Activity
Copy out the listing that follows exactly, dropping every picture.

Exercise materials
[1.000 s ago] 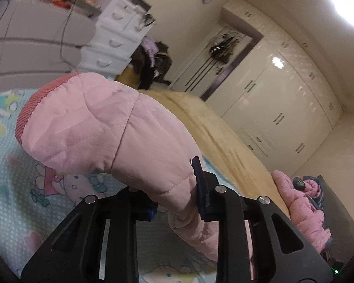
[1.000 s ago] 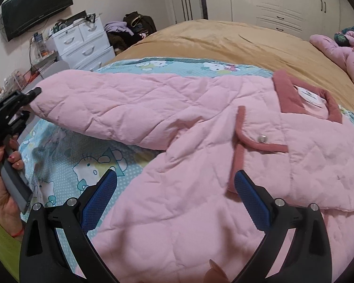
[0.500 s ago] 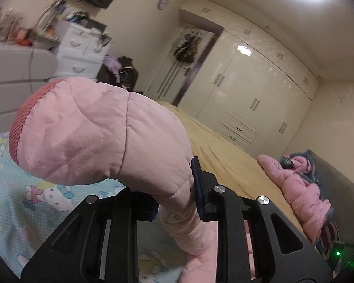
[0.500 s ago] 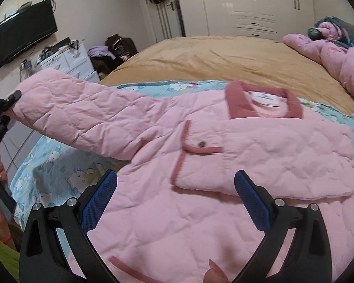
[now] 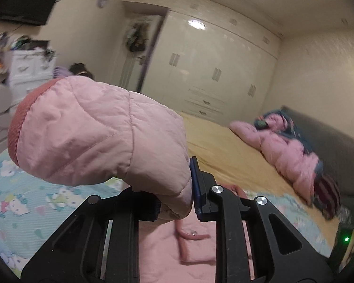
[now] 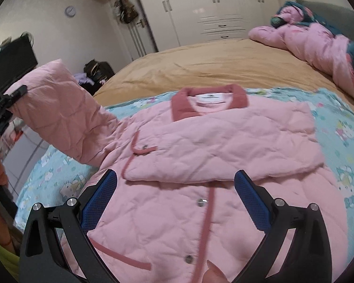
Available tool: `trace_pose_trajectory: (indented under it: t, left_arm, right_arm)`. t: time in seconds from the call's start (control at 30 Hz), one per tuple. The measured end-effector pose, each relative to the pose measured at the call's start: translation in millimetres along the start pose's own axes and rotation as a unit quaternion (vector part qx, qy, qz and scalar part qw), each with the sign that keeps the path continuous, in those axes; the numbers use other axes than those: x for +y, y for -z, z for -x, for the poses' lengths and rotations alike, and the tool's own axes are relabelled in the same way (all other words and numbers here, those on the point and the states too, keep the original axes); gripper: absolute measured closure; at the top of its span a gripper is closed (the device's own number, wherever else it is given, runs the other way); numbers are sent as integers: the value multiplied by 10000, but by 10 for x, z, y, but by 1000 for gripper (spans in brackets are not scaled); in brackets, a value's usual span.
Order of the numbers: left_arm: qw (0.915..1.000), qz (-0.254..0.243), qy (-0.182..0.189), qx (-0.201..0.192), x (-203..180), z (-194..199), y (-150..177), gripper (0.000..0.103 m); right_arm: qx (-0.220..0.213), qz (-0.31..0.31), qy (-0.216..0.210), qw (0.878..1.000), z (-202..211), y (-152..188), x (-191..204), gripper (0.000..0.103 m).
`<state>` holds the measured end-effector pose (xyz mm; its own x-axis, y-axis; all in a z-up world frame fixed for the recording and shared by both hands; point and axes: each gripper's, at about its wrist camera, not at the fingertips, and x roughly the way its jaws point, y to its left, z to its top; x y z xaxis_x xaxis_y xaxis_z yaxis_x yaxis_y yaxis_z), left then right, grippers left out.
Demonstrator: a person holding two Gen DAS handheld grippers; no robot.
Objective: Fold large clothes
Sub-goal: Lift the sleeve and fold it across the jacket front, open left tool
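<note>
Pink sleeve (image 5: 101,132) pinched between left fingers (image 5: 195,188); right fingers (image 6: 252,200) spread above jacket (image 6: 200,165).

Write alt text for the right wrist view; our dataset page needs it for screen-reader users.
A pink quilted jacket lies on a cartoon-print blanket, one sleeve folded across its chest. The right gripper hovers open above it, while the left gripper lifts the other sleeve at left.
</note>
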<state>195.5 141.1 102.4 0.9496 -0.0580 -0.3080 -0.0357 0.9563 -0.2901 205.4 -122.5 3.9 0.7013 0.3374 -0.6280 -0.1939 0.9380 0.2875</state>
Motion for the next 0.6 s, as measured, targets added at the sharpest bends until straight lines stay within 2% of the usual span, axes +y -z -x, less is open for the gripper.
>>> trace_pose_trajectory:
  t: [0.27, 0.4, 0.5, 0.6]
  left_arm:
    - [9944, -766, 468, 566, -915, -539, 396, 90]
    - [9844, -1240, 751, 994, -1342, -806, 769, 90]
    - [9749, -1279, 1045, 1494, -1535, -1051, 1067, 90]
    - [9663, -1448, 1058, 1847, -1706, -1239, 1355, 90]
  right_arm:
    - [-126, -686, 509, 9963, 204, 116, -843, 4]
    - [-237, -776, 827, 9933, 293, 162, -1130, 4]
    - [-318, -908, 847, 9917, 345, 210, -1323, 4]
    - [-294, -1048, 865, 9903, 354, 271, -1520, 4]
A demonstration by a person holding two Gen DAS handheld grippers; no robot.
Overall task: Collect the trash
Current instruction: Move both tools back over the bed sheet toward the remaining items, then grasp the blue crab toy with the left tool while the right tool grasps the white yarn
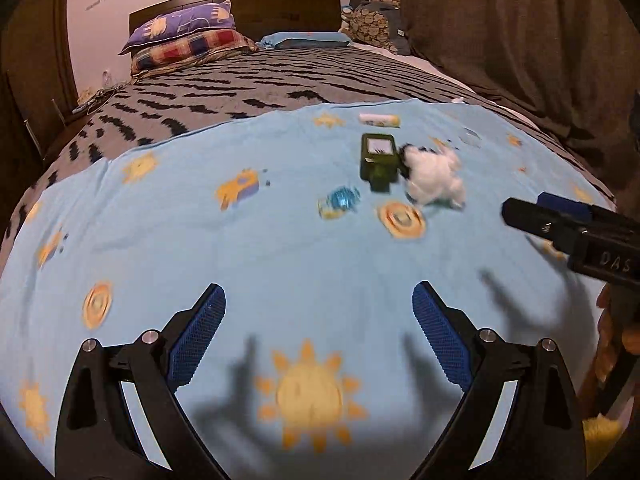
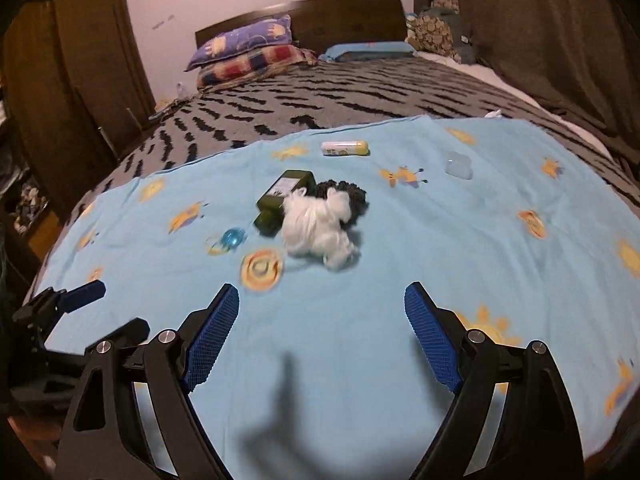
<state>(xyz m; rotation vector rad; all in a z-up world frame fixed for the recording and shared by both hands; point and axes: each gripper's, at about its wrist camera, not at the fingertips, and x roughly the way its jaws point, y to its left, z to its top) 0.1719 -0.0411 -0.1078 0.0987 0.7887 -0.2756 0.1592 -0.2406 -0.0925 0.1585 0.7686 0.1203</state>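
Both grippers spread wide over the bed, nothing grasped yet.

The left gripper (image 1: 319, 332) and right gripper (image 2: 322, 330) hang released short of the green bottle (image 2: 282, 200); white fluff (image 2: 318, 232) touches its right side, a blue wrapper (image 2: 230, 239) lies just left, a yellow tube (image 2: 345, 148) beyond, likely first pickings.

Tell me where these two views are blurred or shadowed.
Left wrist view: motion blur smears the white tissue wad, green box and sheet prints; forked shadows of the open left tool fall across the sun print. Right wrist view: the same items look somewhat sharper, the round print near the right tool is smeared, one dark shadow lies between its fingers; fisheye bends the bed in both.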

Response to this exercise
[1.000 s ago] 
[1.000 s ago] 
[0.500 s ago] 
[0.500 s ago] 
[now] 
[now] 
Available tool: `trace_pose_trajectory: (indented under it: t, left_arm, right_arm)`. t: time in seconds from the call's start (control at 30 Hz), one per tuple. The measured end-effector pose, each relative to the pose measured at the call's start: translation in millimetres along the start pose's own axes and rotation as a unit quaternion (vector part qx, qy, qz and scalar part qw), each with the sign that keeps the path continuous, in those axes; the numbers use other axes than those: x for +y, y for -z, z for -x, for the poses' lengths and rotations alike, and the tool's own axes are relabelled in the same way (all other words and numbers here, those on the point and the states too, keep the original axes); gripper: absolute measured closure; at the top of its span a gripper is closed (the device's own number, wherever else it is given, runs the other way); numbers are sent as integers: the value multiplied by 10000, but by 10 for x, z, y, but by 1000 for gripper (spans in brackets are not scaled); in brackets, a value's usual span.
Order of the numbers: left_arm: qw (0.915..1.000), qz (-0.254..0.243), qy (-0.182..0.189), qx (-0.201..0.192), x (-203..180), z (-194..199), y (-150..177), gripper (0.000..0.103 m); right_arm: qx (-0.220..0.213), qz (-0.31..0.31), qy (-0.216..0.210), qw (0.878..1.000), z (-202..211), y (-152..188), x (-191..204), gripper (0.000..0.103 m).
`<state>` holds the measured end-effector pose (xyz mm; its own x-axis, y-axis; all in a z-up world frame fixed for the recording and shared by both hands; point and axes: each gripper's, at about its wrist camera, not at the fingertips, and x roughly the way its jaws point, y to its left, z to its top; x y z xaxis_x xaxis_y xaxis_z yaxis_x yaxis_y yaxis_z), left then right, grippers left out.
Demonstrator: a person holding two Gen DAS handheld grippers; no robot.
Objective: Fold large clothes
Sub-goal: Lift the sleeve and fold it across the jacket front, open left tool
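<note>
Pink sleeve (image 5: 101,132) pinched between left fingers (image 5: 195,188); right fingers (image 6: 252,200) spread above jacket (image 6: 200,165).

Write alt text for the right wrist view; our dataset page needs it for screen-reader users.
A pink quilted jacket lies on a cartoon-print blanket, one sleeve folded across its chest. The right gripper hovers open above it, while the left gripper lifts the other sleeve at left.
</note>
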<state>195.5 141.1 102.4 0.9496 -0.0580 -0.3080 -0.0357 0.9563 -0.2901 205.4 -122.5 3.9 0.7013 0.3374 -0.6280 -0.1939 0.9380 0.2875</state>
Motion for the next 0.6 s, as measured, targets added at the sharpest bends until straight lines stay within 2% of the usual span, axes +y -z -x, less is open for the gripper.
>>> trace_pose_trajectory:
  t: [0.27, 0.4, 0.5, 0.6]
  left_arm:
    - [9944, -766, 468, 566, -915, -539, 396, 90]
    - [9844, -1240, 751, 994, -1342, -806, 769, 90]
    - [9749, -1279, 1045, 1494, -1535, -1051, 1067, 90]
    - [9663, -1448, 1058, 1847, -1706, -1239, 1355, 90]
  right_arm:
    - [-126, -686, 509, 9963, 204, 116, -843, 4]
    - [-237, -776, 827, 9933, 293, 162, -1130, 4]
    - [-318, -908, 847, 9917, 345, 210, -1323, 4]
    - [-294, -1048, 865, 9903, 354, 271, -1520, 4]
A demonstration by a person holding two Gen DAS handheld grippers; no robot.
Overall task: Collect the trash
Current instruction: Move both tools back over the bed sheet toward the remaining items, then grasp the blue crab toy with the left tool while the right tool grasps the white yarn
<state>(xyz m; rotation vector rad; all in a z-up world frame fixed for the recording and shared by both hands; point and axes: each gripper's, at about its wrist camera, not at the fingertips, and x roughly the way its jaws point, y to its left, z to its top) 0.1719 -0.0411 -0.1078 0.0987 0.7887 -0.2756 0.1592 -0.2406 -0.0925 0.1585 0.7686 0.1203</state>
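Both grippers spread wide over the bed, nothing grasped yet.

The left gripper (image 1: 319, 332) and right gripper (image 2: 322, 330) hang released short of the green bottle (image 2: 282, 200); white fluff (image 2: 318, 232) touches its right side, a blue wrapper (image 2: 230, 239) lies just left, a yellow tube (image 2: 345, 148) beyond, likely first pickings.

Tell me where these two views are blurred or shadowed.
Left wrist view: motion blur smears the white tissue wad, green box and sheet prints; forked shadows of the open left tool fall across the sun print. Right wrist view: the same items look somewhat sharper, the round print near the right tool is smeared, one dark shadow lies between its fingers; fisheye bends the bed in both.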

The exercise has been answered, and the work is done.